Don't just get a lawyer, consult with several and pick the one who understand your needs the most.
posted by Ookseer at 7:31 PM on July 26, 2009 [1 favorite]

Several have suggested you push for a salary. If I were investing, I would not make a deal with you for anything other than a token salary. I am risking money, you risk time and opportunity cost. If you are not willing to do that, you are looking for a JOB, not an entreprenurial opportunity.
posted by JohnnyGunn at 9:23 PM on July 26, 2009

What a pain the 'talk to a lawyer' answers are. This is a question that is totally answerable by non-lawyers, who could then approach a lawyer to draft an agreement reflecting the structure, without the lawyer fees charged to walk you through the various permutations.
If it were me, I would seek a salary equivalent to what paying a staff member to do the work would be. I would seek a 50/50 partnership with the understanding that when the business is sold/IPO/etc. the original investor gets 100% of their money back, then splits the rest with you.
If the business tanks, they lose all their money and you are out of a job.
Such an arrangement gives you an income while the business is growing, and a powerful incentive to grow the business as much as possible to make your stake worth more. If the business starts generating income above what can be sensibly reinvested, it should be split 50/50. I would also suggest a shotgun clause to defuse any disagreements.
posted by bystander at 10:29 PM on July 26, 2009

>This is a question that is totally answerable by non-lawyers,
> who could then approach a lawyer to draft an agreement
>reflecting the structure, without the lawyer fees charged to
>walk you through the various permutations.
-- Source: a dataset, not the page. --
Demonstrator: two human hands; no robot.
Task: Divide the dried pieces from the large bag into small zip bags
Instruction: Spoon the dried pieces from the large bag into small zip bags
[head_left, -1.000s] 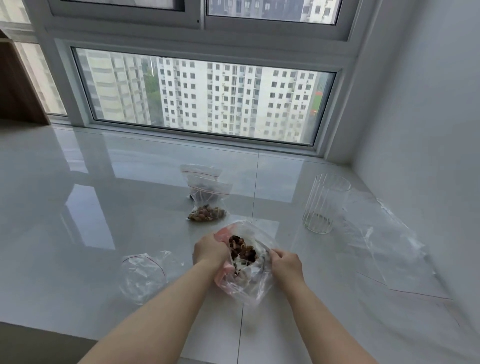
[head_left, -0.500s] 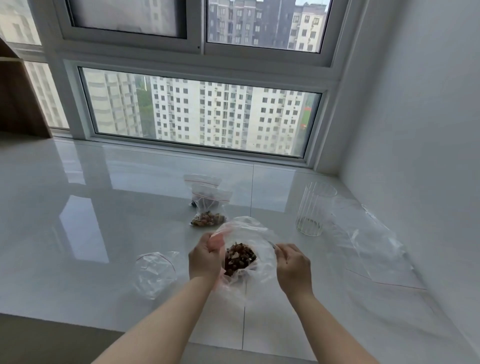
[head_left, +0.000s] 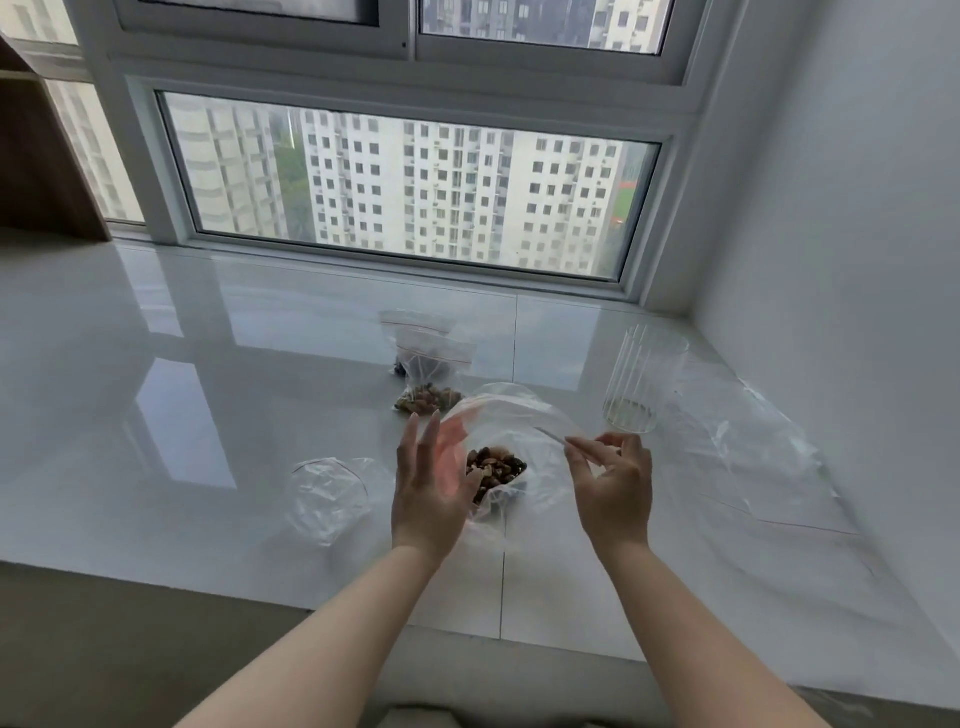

Legal malpractice lawyers and commercial litigators love this type of advice. Keep it coming.
posted by GPF at 8:21 AM on July 27, 2009

I won't answer your question directly, because there are many factors affecting your approach and the form of your eventual agreement. However, in general terms, you should offer a target-based payment scheme for yourself, where you take higher percentages of his profit as you earn him higher returns. That is, if you only bring in 4% on his investment, you get minimal percentage X%. If you bring in 9% (or whatever his target return is), you get X% plus a "promote" of Y%. Yes, it's true that you have incentive to maximize performance even when you take a straight percentage of profits, but he'll be happier knowing that you only hit the jackpot if he gets his desired return on investment. The formula is less important than the concept that you have special incentive to make his target return. (you can also add bonus targets above that point, which give you even bigger payouts if you meet them). Here's the psychology: since the capital is his, all the profit rightly goes back to him except for whatever he shares with you. that's the way he looks at it, and so you need to look at it that way too. cash is king and your sweat equity is only worth anything when you bring your investor a higher return than the other opportunities he's passed up to give you a shot.